• SUPPLIED RECORDS:
_____

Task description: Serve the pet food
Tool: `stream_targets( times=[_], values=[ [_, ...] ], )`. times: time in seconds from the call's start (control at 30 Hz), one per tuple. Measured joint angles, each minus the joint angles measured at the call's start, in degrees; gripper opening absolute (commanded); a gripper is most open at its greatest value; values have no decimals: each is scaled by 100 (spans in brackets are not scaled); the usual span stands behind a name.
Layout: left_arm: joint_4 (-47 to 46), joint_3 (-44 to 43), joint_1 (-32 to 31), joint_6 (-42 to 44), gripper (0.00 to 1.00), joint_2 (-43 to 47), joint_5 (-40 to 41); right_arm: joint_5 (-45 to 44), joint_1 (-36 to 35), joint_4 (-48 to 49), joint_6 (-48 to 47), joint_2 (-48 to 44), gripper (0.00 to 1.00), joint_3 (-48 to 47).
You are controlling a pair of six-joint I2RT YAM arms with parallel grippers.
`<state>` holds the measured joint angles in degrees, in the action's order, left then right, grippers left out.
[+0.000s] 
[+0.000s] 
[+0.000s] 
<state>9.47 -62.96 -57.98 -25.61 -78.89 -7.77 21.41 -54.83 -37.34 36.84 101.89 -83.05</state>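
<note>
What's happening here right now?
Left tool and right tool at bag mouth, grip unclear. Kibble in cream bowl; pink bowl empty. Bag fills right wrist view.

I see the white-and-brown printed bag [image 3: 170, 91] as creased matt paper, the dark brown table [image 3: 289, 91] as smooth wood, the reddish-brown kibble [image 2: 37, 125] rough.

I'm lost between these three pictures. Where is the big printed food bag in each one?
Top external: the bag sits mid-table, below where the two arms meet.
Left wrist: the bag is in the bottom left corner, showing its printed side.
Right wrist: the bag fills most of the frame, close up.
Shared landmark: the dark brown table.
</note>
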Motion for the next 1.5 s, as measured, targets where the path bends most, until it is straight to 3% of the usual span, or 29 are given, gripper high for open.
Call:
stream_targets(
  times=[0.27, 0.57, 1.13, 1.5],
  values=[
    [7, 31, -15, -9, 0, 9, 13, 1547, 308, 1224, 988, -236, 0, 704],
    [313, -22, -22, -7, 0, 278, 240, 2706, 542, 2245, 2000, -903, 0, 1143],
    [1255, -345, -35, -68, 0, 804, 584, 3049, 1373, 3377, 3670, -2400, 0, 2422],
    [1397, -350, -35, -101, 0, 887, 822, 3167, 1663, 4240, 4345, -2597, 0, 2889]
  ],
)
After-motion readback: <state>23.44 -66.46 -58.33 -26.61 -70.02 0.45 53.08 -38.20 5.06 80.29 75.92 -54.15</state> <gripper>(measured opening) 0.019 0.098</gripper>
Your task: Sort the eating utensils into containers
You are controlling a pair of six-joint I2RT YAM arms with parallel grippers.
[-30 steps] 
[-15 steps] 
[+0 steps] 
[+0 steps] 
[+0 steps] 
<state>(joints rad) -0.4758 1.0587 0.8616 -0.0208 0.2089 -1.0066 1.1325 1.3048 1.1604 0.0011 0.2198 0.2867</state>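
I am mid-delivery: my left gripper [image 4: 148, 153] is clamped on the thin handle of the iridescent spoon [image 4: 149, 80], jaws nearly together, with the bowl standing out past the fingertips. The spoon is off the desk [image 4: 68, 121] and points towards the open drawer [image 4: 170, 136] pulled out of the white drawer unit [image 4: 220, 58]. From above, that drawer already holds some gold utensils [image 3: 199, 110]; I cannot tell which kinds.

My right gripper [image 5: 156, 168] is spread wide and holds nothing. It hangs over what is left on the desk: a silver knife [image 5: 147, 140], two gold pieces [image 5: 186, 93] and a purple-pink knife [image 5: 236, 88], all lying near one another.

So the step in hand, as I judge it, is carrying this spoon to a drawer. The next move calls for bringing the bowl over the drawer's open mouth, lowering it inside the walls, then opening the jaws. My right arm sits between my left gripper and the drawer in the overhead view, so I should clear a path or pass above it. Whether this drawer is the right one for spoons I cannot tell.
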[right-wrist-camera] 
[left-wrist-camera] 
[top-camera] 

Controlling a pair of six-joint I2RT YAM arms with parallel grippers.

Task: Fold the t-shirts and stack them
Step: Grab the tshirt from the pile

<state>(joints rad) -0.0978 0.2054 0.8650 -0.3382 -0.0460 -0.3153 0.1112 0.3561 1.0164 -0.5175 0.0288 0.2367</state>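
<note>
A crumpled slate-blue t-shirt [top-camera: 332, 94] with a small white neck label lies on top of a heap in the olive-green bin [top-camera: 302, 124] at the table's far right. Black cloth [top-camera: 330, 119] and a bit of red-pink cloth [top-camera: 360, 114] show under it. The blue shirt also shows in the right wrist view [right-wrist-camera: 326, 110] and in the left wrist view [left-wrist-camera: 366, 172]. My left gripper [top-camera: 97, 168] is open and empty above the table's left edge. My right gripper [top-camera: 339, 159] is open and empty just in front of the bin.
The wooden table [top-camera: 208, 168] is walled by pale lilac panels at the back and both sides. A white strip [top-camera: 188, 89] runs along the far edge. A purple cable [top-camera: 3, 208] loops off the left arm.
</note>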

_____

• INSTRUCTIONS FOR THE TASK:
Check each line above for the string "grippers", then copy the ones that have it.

• EXERCISE SOLUTION:
You are controlling a pair of six-joint I2RT YAM arms with parallel grippers.
`<state>` holds the measured joint angles in degrees, in the action's order, left then right, grippers left out.
You are controlling a pair of six-joint I2RT YAM arms with parallel grippers.
Controlling a pair of six-joint I2RT YAM arms with parallel grippers.

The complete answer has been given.